L’irritation était restée fort grande dans son cœur. Il la fallait bien vive pour le décider, plus tard, à s’associer aux autres fondateurs du Conservateur. Il n’avait rien de commun avec eux, ni leurs préjugés, ni leurs sentiments, ni leurs regrets, ni leurs espérances, ni leur sottise, ni même leur honnêteté. Il n’y a aucun moment de sa vie où ses convenances de position l’aient plus écarté de ses opinions, de ses goûts et de ses tendances personnelles. La plupart des thèmes qu’ils soutenaient répugnaient à son jugement ; il les aurait bien mieux et plus volontiers réfutés s’il s’était trouvé au pouvoir et appelé à les combattre. Au demeurant, il était bien maussade à cette époque et il m’en voulait terriblement d’être ministérielle.

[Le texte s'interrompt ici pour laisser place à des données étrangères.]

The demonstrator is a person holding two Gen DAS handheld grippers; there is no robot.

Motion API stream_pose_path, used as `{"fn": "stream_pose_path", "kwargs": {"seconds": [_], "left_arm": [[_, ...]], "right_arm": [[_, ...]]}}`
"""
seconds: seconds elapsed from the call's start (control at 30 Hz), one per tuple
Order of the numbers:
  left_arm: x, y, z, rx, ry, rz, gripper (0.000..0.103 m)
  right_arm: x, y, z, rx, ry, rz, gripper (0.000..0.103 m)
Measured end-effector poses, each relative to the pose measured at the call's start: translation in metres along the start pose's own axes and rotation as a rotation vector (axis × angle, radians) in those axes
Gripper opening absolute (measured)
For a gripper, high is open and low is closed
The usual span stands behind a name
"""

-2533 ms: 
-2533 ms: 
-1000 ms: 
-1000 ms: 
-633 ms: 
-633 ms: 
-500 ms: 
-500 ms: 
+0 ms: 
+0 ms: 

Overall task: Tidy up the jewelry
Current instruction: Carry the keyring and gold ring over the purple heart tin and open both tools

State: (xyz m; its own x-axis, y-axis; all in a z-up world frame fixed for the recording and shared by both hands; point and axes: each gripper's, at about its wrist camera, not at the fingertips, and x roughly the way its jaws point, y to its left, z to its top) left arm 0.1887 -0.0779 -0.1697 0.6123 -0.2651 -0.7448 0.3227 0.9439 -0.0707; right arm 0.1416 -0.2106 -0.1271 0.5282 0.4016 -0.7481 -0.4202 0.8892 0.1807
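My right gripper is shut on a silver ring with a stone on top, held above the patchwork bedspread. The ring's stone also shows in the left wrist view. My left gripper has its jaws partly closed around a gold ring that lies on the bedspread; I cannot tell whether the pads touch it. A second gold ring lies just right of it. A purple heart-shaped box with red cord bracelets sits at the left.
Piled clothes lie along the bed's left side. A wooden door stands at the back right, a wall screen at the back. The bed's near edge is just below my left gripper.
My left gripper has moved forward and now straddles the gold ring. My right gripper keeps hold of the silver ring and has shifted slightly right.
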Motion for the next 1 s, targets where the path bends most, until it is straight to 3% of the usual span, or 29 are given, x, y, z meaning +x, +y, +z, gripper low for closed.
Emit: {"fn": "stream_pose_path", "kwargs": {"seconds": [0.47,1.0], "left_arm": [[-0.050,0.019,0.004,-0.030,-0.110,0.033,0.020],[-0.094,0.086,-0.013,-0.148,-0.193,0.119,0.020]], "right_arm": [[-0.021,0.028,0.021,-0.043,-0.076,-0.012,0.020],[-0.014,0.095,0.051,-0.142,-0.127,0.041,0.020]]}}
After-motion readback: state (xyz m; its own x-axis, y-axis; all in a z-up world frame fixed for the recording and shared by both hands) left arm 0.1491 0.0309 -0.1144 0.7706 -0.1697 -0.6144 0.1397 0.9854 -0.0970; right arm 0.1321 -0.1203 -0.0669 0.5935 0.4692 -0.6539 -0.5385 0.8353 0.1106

Au reste, ce n’était pas la mode parmi ceux qui se prétendaient les royalistes par excellence. Je me souviens qu’à un grand bal chez le duc de Castries, le prince de Poix, qui pourtant honorait monsieur Decazes de sa bienveillance, lui frappa sur l’épaule en lui disant tout haut :

« Bonsoir, cher traître. »

Monsieur Decazes parut assez surpris de l’interpellation pour embarrasser le prince de Poix qui, pour raccommoder cette première gaucherie, ajouta, avec son intelligence accoutumée :

« Mais, que voulez-vous, ils vous appellent tous comme cela. »

Au fond, le prince de Poix disait la vérité, mais la naïveté était un peu forte. Monsieur Decazes fut très déconcerté et probablement fort irrité.

S’il est vrai, comme je le crois, qu’il se soit un peu trop jeté dans une réaction vers la gauche dans les années 1817 et 1818, certes le parti royaliste peut bien se reprocher de l’y avoir poussé. Il est impossible que des insultes aussi réitérées ne finissent pas par exaspérer ; et, sans en avoir la conscience, l’homme d’État ne résiste pas constamment au besoin de défendre, peut-être même de venger, l’homme privé.

Monsieur Decazes aurait trouvé de grandes facilités à exercer des représailles s’il avait voulu, car, à cette époque, le Roi ne lui aurait rien refusé ; mais sa nature est bienveillante.